I am doing a wind chime using stained glass (cathedral and clear) pieces. I will drill 2 holes in each piece and use fishing line or copper wire to connect the pieces, so I will not be soldering the edges, which I have ground to smooth off. I was wondering if I should try to polish the edges to get them shiny, or just leave them matte (just like them come off the grinder after cleaning). I have no idea how to "polish" the edges, so any ideas/suggestions would be appreciated. TIA, Miki
Windchime - How To Polish Cut Glass Edges?
Posted 25 May 2017 - 11:35 AM
To get them shiny again you will either need to fire polish them, or grind/sand/polish with multiple grit papers and wheels.
I would suggest just leaving them, you could put a coat of clear nail polish on the edges, that might keep them shiny.....and much simpler than the options listed above!
Posted 07 July 2017 - 06:40 AM
A finer grit head will leave a smoother finish.
Folks will notice the overall appearance & sounds it makes more than the edge's polish. I think the matte edge left by the grinder helps to "frame" the shape of the glass.

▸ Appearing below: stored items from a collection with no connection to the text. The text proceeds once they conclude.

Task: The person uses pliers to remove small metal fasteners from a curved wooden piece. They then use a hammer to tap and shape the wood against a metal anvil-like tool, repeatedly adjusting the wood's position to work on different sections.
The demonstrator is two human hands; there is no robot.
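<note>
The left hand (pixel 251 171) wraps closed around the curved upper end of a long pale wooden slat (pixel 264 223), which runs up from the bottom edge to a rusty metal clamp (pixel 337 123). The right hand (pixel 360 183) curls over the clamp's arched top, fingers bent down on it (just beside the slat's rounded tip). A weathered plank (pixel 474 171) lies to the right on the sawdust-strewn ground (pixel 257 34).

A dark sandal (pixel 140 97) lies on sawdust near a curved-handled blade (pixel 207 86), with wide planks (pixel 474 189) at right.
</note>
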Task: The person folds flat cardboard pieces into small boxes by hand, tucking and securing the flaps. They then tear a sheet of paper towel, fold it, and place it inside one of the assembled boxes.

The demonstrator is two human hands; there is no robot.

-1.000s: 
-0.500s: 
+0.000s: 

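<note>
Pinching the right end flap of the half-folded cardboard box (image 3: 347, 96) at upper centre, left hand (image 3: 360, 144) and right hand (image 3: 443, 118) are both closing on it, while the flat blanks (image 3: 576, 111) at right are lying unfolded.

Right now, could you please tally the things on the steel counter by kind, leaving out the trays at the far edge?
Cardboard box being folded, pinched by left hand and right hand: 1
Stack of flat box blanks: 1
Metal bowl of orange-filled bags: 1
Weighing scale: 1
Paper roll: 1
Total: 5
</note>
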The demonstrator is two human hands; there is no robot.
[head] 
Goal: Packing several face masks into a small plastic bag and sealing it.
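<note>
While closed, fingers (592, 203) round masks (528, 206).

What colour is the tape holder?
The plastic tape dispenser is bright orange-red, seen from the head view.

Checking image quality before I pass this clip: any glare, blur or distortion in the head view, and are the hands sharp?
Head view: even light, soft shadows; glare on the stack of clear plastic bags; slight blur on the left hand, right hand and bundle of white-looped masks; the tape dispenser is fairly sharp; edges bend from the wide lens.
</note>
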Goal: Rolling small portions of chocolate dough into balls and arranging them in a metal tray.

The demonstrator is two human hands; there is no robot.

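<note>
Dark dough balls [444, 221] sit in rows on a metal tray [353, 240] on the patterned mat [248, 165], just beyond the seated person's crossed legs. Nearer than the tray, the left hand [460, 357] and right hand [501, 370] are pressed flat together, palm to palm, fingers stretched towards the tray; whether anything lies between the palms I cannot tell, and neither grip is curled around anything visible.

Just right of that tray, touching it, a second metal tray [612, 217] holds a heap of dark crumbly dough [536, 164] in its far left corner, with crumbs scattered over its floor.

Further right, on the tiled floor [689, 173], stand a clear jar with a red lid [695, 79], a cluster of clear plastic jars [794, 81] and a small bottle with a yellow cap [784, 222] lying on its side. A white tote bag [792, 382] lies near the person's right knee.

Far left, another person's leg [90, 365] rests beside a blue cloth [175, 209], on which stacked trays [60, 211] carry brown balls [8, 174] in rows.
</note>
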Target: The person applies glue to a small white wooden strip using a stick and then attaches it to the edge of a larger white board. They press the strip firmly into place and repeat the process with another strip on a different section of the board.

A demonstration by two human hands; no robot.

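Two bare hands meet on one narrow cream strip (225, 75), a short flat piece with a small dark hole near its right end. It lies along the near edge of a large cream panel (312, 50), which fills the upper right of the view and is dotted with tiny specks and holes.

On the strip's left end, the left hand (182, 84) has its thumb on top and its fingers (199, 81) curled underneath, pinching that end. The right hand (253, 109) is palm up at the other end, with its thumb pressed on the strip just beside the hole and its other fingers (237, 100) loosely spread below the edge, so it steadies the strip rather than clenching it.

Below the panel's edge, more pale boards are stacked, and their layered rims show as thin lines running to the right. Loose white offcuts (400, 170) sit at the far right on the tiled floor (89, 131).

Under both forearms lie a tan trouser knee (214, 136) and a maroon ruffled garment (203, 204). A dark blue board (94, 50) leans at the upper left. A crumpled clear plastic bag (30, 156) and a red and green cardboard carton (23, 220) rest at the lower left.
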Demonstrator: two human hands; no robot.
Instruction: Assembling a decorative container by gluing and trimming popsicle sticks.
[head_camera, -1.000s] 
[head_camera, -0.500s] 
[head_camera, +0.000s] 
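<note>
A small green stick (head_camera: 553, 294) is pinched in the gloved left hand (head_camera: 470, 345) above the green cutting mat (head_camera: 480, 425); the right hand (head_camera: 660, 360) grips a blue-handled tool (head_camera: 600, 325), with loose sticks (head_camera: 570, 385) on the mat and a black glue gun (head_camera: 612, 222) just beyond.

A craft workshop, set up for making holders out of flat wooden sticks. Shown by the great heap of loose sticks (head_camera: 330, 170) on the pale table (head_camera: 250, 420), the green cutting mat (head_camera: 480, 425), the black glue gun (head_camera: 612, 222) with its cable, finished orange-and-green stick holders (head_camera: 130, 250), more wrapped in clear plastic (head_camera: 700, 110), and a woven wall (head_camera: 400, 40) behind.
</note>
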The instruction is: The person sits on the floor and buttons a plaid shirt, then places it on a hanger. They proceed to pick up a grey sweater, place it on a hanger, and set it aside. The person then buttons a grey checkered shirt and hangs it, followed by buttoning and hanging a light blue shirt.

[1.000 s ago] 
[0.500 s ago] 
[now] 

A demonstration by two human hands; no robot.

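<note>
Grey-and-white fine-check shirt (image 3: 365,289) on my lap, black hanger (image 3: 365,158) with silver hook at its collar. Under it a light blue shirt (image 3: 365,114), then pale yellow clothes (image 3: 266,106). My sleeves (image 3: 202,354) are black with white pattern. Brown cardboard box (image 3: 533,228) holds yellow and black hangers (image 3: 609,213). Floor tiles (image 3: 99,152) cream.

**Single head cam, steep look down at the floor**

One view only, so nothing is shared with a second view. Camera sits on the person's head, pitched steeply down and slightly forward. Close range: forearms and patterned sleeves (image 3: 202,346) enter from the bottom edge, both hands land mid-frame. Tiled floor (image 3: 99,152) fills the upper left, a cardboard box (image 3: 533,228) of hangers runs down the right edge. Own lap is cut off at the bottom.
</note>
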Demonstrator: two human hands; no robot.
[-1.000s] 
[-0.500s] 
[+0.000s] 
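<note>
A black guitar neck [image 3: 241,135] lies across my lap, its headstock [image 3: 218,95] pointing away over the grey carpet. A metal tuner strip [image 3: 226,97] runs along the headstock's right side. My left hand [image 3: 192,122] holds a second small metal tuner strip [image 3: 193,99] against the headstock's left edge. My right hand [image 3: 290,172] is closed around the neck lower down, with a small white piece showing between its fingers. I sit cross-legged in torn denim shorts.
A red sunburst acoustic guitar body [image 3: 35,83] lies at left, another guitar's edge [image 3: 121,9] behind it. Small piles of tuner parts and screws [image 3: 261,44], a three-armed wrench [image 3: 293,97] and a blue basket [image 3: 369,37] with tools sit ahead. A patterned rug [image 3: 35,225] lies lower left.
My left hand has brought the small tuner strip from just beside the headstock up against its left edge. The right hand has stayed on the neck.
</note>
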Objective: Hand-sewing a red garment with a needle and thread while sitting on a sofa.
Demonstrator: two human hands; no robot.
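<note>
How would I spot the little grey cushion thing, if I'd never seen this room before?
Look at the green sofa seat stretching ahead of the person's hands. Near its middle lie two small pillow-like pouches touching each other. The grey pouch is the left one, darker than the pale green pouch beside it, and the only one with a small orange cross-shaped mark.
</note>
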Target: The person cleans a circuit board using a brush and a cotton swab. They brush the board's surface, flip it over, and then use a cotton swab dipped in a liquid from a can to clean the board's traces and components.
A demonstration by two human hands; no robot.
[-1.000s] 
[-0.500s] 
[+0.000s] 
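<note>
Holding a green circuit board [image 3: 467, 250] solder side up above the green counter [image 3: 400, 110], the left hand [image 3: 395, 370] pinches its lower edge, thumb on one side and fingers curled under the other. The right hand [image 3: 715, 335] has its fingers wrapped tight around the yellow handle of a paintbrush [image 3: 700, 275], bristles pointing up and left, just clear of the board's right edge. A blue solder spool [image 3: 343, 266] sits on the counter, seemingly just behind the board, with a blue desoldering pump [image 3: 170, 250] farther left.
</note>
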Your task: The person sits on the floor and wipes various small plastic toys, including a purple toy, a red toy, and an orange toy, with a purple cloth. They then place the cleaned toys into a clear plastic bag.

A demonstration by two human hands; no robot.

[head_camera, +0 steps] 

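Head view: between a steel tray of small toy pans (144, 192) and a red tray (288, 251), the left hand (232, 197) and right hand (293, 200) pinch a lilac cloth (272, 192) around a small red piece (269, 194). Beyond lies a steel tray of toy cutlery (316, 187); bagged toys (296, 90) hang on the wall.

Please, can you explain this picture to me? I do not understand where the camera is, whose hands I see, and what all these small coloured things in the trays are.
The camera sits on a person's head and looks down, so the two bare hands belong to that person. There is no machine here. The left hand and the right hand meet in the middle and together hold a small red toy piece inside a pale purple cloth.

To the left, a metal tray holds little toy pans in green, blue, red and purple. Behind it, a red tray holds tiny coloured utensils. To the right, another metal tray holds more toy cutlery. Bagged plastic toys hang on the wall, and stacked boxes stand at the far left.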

If you want to try the nail polish mentioned above, I would try a sample piece with nail polish on the edge & tap it before applying the polish & after to see what effect it would make on the tone & clarity. (If you do try this, please let us know what you think.)
Posted 07 July 2017 - 11:08 PM
No one is going to notice the edges. Ask your self if you would notice on one that some one else made. I know I would not. I would be more interested in the colors and design.
Posted 08 July 2017 - 05:33 PM
I've come around to making chimes from two pieces fused together, which naturally produces a rounded edge-- nice sound too. I often fire polish single-layer pieces as well -- again, the edges round nicely but the overall shape may become a bit distorted (which can be a desired effect, of course). I drill the piece for mounting, but with two layers you can also embed a wire hanger. Grinding the edges down a bit works, of course, but though it's another whole step in fabrication the wholly rounded edge really cuts down the chipping ( and worse) that occurs as the pieces clink against each other. I also find that when a kiln-worked piece breaks it does just that -- neatly, without any shards or slivers.